We have two sons. Our oldest loves people and will happily stay with any sitter we choose. Our youngest, however, is a Mama's boy through and through. I can barely leave his side without him falling apart. I have been hesitant to leave him with a sitter for this reason. Nonetheless, this project motivated me to find a sitter and go out with my husband. We went to a play and it was fantastic. I remembered how much I enjoy watching plays with my husband. My husband and I were able to enjoy great conversation without any interruption or talking in code so that our kids do not understand what we are saying. It went so well that my husband and I made plans to go out again.
The next step in my plan is to make a greater effort to thank and praise my husband. He is a great guy and I am lucky to have him. His love language is words of affirmation so I knew that he would like this part of the project. I found that I enjoyed it, too. As I set goals to send my husband a kind text or email, I found myself becoming aware of the many unnoticed things that my husband does regularly. He pulls the trash cans in from the curb every Friday night. One day he went into work early so that he could get off early because I had a doctor's appointment. I think that this part of the project helped my husband know that I appreciate him.

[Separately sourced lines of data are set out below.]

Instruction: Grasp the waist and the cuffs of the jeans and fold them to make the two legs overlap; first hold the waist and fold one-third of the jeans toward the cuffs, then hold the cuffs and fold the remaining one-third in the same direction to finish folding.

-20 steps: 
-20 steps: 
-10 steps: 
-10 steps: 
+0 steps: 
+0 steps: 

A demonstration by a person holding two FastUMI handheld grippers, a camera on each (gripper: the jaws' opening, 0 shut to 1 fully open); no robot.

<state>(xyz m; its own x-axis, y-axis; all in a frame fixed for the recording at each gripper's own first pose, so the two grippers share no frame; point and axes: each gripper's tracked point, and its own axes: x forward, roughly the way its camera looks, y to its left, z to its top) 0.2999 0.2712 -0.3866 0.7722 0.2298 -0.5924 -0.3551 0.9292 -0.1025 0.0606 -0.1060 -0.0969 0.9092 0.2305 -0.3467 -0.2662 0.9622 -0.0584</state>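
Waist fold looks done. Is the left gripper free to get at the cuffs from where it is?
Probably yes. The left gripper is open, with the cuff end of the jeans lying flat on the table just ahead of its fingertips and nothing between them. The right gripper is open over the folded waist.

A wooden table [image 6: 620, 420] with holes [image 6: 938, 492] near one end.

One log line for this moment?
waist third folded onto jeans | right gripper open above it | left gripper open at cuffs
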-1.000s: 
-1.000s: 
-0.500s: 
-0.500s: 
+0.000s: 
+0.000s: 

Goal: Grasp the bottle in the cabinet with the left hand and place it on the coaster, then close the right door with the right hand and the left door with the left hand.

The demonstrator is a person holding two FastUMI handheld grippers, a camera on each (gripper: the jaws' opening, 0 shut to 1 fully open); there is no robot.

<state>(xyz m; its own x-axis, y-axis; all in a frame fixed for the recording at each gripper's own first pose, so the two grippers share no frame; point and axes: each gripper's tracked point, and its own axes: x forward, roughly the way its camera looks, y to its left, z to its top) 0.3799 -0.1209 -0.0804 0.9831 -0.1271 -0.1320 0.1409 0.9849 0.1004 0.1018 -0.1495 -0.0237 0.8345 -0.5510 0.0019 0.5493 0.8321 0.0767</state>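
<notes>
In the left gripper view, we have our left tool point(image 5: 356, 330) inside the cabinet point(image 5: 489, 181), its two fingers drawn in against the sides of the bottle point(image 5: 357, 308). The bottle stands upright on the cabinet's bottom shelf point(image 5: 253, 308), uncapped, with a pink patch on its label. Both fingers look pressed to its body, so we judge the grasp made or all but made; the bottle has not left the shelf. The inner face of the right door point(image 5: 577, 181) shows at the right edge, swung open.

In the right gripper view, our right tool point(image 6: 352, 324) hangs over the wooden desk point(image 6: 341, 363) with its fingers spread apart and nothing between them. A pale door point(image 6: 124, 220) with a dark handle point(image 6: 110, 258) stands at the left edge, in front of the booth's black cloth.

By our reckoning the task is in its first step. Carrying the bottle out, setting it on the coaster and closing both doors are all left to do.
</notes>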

The last part of my project was the hardest. I am a stay-at-home mom. My days are long and repetitive. There are times when I would do anything to escape the monotony of my life. Who wants to wash dishes again? Or change another dirty diaper? All too often my husband is my dumping ground. When I am overwhelmed by the responsibilities of motherhood, he is the one I vent to. He hears all my complaints and that is not really fair. He works hard all day, too. There are times when he would rather not go to work. However, he goes anyway and he goes without complaint. I am trying to reframe my retelling of the day's events. My husband still hears about the hard parts of my day, but I am trying to be more aware of the cute things our boys say or the funny things they do so that I can share them with my husband.
Overall, this project has reminded me that I am married to a great man. I need to do my part to strengthen our marriage and I am thankful that this project provided me with an opportunity to do that.